**EXERCISE:** Provide the number of lines in the material below that include the word "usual", without any accompanying text.

**INFORMATION SUPPLIED:**
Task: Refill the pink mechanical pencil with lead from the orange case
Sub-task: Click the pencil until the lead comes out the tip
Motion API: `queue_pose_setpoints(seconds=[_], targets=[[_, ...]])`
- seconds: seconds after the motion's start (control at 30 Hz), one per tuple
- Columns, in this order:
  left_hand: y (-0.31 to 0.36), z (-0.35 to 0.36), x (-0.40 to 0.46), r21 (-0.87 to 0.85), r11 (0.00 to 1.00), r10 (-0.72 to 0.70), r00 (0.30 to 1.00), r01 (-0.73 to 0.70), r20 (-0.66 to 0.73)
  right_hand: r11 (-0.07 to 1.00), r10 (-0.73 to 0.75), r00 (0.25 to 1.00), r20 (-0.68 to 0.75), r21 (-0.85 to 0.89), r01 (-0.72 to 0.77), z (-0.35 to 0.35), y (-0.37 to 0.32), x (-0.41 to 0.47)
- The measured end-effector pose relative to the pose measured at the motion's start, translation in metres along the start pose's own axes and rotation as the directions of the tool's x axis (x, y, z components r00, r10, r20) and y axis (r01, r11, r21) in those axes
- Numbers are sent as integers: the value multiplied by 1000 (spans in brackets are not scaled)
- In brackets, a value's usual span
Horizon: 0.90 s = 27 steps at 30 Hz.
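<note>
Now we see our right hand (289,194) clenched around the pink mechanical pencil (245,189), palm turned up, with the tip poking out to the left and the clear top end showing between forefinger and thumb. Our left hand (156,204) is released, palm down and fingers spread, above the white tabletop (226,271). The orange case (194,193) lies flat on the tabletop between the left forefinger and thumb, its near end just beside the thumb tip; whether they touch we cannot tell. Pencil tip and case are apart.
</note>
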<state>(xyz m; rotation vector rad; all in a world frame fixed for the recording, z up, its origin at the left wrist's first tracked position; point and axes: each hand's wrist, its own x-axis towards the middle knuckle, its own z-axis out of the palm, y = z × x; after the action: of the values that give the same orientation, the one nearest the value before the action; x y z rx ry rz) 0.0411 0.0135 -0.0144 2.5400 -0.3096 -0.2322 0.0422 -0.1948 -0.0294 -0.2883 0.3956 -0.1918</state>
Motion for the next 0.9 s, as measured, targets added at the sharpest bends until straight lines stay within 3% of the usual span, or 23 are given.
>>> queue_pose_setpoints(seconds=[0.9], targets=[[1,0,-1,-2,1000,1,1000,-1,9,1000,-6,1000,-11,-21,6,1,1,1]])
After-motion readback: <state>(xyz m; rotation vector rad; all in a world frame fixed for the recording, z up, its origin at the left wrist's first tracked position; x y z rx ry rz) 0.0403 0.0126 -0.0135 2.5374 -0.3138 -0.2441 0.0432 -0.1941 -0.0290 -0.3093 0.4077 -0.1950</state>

**OUTPUT FOR THIS EXERCISE:** 2